##### Records shown
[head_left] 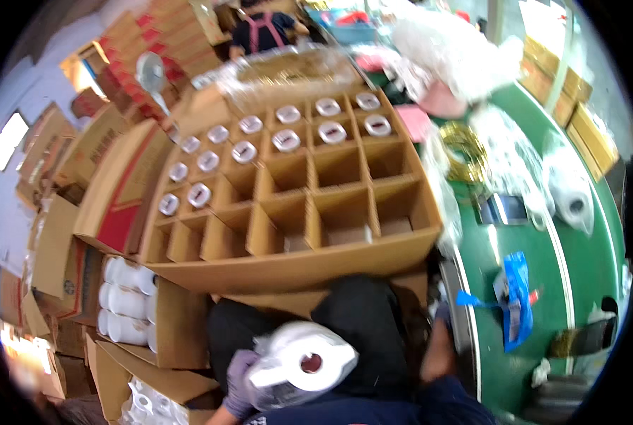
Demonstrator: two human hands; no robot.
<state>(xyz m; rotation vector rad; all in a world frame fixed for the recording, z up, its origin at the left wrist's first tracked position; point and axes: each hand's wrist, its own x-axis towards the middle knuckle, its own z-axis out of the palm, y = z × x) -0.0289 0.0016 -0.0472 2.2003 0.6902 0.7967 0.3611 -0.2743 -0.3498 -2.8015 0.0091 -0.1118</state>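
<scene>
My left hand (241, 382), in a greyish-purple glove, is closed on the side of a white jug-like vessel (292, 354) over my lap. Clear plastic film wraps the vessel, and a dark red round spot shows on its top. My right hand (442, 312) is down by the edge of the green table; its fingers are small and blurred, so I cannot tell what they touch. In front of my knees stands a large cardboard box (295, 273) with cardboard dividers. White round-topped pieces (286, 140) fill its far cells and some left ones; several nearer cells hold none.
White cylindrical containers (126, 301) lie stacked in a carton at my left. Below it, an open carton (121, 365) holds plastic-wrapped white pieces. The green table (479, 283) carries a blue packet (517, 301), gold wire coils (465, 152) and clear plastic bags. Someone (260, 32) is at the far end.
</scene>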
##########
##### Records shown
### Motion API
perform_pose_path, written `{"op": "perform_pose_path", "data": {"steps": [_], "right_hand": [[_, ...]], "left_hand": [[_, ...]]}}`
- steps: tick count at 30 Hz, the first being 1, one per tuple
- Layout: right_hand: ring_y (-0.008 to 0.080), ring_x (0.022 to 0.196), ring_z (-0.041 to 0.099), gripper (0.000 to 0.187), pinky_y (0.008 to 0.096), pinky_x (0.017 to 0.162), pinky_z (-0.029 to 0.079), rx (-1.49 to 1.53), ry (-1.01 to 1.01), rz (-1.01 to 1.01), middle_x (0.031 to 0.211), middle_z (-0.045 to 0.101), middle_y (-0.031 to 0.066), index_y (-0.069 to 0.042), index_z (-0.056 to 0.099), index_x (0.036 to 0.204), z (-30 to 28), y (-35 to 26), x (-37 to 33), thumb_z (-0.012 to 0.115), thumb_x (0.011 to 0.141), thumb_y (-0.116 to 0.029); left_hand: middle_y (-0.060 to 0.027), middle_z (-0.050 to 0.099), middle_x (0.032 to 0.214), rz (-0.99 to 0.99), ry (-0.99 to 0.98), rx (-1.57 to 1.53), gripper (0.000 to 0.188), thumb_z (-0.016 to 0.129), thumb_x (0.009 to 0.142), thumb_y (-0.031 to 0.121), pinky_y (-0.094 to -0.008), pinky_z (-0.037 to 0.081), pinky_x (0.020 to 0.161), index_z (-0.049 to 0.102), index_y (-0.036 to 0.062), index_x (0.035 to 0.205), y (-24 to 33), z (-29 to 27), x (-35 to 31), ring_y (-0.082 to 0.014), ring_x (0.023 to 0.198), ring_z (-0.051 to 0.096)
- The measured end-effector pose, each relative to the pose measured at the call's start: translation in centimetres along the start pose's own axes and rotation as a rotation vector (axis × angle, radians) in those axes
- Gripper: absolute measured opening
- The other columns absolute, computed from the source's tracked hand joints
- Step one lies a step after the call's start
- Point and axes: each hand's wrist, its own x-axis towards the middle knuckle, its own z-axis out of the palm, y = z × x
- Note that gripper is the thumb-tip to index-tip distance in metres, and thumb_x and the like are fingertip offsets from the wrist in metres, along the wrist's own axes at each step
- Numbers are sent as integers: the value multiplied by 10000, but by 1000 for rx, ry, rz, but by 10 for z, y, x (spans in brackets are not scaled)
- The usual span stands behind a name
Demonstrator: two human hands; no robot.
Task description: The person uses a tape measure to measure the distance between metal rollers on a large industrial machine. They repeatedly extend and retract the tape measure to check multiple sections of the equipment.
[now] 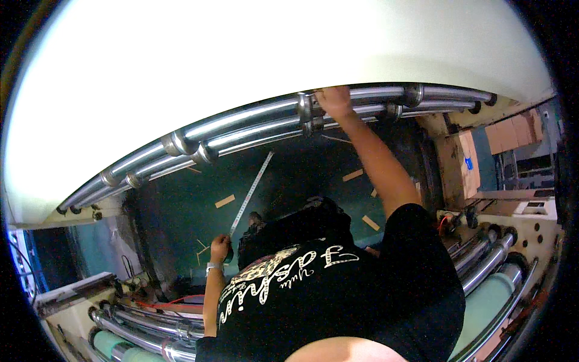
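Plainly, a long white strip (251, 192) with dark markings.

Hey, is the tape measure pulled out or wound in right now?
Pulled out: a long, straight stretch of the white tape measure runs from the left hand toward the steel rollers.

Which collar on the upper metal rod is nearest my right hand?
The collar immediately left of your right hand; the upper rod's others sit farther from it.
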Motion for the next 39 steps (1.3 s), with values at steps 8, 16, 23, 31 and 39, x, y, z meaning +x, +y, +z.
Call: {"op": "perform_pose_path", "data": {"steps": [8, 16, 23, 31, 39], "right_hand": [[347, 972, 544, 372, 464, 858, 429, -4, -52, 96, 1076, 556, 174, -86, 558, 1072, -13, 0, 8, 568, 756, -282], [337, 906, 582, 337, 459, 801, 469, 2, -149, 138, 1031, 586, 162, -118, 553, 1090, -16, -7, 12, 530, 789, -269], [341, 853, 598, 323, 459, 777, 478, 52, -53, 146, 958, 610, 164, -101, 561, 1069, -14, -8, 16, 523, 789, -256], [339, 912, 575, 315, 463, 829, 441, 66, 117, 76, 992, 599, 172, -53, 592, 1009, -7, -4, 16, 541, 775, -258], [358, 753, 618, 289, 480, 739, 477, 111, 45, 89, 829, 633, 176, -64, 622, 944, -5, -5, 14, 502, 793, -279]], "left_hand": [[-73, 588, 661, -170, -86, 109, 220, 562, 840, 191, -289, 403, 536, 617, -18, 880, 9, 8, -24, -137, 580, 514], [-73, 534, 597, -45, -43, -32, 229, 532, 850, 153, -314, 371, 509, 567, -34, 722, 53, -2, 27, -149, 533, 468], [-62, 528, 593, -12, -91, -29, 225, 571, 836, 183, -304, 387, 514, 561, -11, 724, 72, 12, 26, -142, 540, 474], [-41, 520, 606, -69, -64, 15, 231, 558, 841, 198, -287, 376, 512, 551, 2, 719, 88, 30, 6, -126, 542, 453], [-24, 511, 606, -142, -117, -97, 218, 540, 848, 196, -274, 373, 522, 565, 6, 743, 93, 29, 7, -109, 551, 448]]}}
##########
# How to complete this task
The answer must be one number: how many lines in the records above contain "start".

# Expected output
2